— JAKARTA – Pasar emas di Swiss menjadi sorotan setelah negara tersebut mulai memberlakukan larangan pembelian dan impor emas asal Sudan. Selain itu, pasokan peralatan pertambangan dari negara itu juga dibatasi.

Langkah ini bertujuan untuk memutus sumber pendanaan aktivitas perang yang telah berlangsung selama tiga tahun di Sudan. Dikutip dari Mining, Jumat (11/9/2026), Swiss melarang pembelian, impor, dan transit emas yang berasal dari Sudan, beserta layanan terkait dan bantuan keuangan.

Otoritas negara tersebut juga melarang penjualan dan pasokan barang-barang tertentu yang digunakan untuk menambang dan mengekstraksi emas, termasuk bahan kimia dari Sudan. Dalam keterangannya, Pemerintah Swiss menyatakan tetap prihatin terhadap situasi kemanusiaan di Sudan, seiring berlanjutnya pertempuran antara Angkatan Bersenjata Sudan (SAF) dan kelompok paramiliter Rapid Support Forces (RSF).

Namun, larangan impor komoditas dari negara tersebut menyelaraskan kebijakan Swiss dengan langkah-langkah Uni Eropa yang diadopsi pada 13 Juli. Kebijakan ini sejalan dengan upaya pemerintah-pemerintah Barat yang semakin gencar membatasi perdagangan emas yang menopang ekonomi perang Sudan.

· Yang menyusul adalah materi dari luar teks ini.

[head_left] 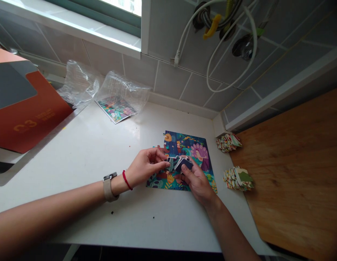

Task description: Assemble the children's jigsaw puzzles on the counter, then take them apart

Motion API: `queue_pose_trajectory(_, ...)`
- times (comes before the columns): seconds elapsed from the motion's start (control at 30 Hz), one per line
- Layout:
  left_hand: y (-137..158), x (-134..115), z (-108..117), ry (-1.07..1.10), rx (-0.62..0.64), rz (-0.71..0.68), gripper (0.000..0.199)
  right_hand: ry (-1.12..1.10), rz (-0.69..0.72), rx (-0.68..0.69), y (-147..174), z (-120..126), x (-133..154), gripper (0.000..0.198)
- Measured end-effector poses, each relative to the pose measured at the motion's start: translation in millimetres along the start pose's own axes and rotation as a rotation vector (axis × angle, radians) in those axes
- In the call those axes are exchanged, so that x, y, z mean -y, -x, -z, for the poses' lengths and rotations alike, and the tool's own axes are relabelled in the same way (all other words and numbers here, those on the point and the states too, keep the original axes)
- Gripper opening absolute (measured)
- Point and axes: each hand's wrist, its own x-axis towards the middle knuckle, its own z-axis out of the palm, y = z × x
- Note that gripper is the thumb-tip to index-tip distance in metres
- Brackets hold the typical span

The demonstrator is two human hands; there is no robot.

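Observation:
A colourful jigsaw puzzle [179,139], partly put together, lies on the white table, with a stepped left edge. Over its middle, my right hand [197,177] is closed around a small stack of puzzle pieces [184,164], thumb on top. My left hand [148,165], wearing a watch and a red cord at the wrist, pinches a dark green-patterned puzzle piece [171,163] between thumb and finger, right beside the stack. Part of the puzzle is hidden under both hands.
Two piles of puzzle pieces [239,178] stand at the right, by a wooden board [290,163]. At the back left lie a picture sheet [116,110] and clear plastic bags [125,87]. An orange box [46,116] stands far left. A white cable [209,76] hangs from the wall.

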Motion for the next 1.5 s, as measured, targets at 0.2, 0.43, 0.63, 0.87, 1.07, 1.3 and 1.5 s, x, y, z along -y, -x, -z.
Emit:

Swiss akan memasukkan pembatasan baru ini ke dalam peraturan (ordinansi) yang sudah ada mengenai langkah-langkah terhadap Sudan. Swiss juga menerapkan persyaratan uji tuntas (due diligence) terhadap impor emas dan logam mulia lainnya guna mencegah perdagangan sumber daya yang terkait dengan konflik.

Menurut Uni Eropa, emas telah menjadi sumber pendapatan penting bagi kedua pihak yang terlibat konflik. Blok tersebut mulai menetapkan kerangka sanksi terhadap Sudan pada Oktober 2023, beberapa bulan setelah pertempuran antara SAF dan RSF meletus pada tahun yang sama.